In any case, I think I need to adjust the ratio of my inputs, and to try to pay closer attention to the things right in front of me. This week when the overwhelm threatened to crash down like a wave, I’d focus on my feet on the floor (my favourite meditation strategy). Because if your feet are on the ground, well, that’s a start, and it can pull you temporarily out of the mental catastrophe spiral. (And of course the metaphoric resonance appeals.) My therapist once advised noticing three new things to be grateful for each day and writing them down, which might be something to pick up again, at least until spring means that hope and beauty will push to the surface. Here are three things I’m grateful for right now:

  • a relatively free and open schedule for the day
  • last night’s dinner party that was a chance to connect with old friends, who always offer laughter and intellectual discussion
  • that most times, even in this giant city, you can hear or see a bird

Don’t get me wrong, it is vital to look to the shadows, and it’s something we all should do more. There’s so much work to be done, after all.
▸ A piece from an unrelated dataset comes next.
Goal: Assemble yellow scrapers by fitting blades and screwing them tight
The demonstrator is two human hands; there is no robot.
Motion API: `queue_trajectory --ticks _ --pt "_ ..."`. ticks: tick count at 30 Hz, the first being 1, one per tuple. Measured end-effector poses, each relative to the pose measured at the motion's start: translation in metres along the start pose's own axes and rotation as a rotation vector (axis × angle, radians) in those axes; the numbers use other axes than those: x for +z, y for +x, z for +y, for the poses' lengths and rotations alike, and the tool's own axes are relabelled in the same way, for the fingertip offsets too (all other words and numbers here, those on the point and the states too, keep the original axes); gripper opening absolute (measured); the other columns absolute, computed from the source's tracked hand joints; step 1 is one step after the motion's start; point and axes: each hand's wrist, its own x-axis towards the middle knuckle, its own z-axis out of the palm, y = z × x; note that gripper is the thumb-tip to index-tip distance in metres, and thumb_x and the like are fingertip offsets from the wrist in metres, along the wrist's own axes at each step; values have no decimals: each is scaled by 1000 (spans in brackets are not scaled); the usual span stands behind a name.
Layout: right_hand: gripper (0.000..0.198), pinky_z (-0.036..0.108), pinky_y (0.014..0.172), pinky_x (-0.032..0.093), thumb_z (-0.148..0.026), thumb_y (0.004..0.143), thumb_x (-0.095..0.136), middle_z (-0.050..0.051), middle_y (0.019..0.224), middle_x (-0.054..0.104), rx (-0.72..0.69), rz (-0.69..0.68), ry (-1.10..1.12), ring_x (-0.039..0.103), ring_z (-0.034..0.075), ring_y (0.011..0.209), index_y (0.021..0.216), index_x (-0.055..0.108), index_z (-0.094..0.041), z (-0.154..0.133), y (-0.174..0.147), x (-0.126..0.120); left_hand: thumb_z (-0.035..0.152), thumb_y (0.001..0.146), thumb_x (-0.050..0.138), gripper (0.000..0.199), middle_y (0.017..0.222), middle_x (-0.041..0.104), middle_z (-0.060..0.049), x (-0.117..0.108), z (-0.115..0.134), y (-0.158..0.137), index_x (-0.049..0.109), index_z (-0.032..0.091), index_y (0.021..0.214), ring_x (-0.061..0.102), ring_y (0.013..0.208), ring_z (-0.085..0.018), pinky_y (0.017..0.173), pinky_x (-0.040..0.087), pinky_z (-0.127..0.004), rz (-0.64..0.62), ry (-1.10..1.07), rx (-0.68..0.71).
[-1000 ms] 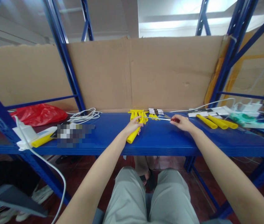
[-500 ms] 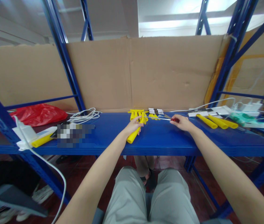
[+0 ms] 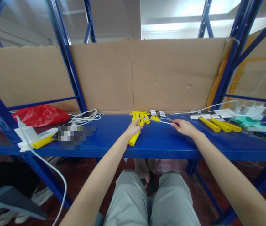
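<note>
My left hand (image 3: 134,127) is closed around a yellow plastic tube (image 3: 134,140), its wider end pointing towards me. Beyond that hand several yellow T-shaped tubes (image 3: 147,119) lie side by side, partly hidden by the held one. My right hand (image 3: 182,126) grips a screwdriver (image 3: 165,122) whose thin metal shaft points left. Most of its red handle is covered by the fingers. The shaft's tip lies to the right of the held tube and looks apart from it. Small yellow pieces (image 3: 155,119) lie just beyond the shaft.
Black-and-white strips (image 3: 157,113) are stacked at the cardboard backboard (image 3: 170,75). More yellow tubes (image 3: 209,124) lie on the right of the blue bench (image 3: 114,135). To the left are coiled white cable (image 3: 86,117), a red plastic bag (image 3: 41,116) and a blurred-out patch.
The screwdriver's tip has come away from the far end of the held tube, and the shaft has dropped slightly. My left hand keeps its hold on the tube.
</note>
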Motion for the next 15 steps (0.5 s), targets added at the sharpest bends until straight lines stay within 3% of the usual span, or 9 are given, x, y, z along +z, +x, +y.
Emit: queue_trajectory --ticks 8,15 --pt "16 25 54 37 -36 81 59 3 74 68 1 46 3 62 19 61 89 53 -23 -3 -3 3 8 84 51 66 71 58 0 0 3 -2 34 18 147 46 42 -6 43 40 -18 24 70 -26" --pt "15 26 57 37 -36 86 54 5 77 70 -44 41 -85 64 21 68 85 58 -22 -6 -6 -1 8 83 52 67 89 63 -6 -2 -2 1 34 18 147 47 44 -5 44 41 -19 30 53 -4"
But recently I’ve neglected the other attention that should be so easy to give: to beauty, to kindness, to comfort. Sarah Harmer is one of my favourite songwriters, and I listened to her a lot on Monday to self-soothe. There’s a song called “Uniform Grey” about descending in a plane through the fog and rain, about things not going as you hoped. And it has one of my favourite Harmer lines: “He said, ‘Buck up, baby, it’s okay. The sunlight on the floor will always fall.'” Because that’s just it. Even when the world is a uniform grey, even when I’m feeling blue, there’s always a sliver of light you can count on.

 


* I’m not a Ferris superfan, and I generally find his podcast too long, but I do really admire his desire to learn, assess, reassess, get better, faster stronger. And Tribe of Mentors is interesting because it’s almost exclusively the advice of people who have done extraordinary things. If you like this kind of advice anthology, it’s worth diving in to this 500-page brick of a book, which makes for surprisingly easy reading.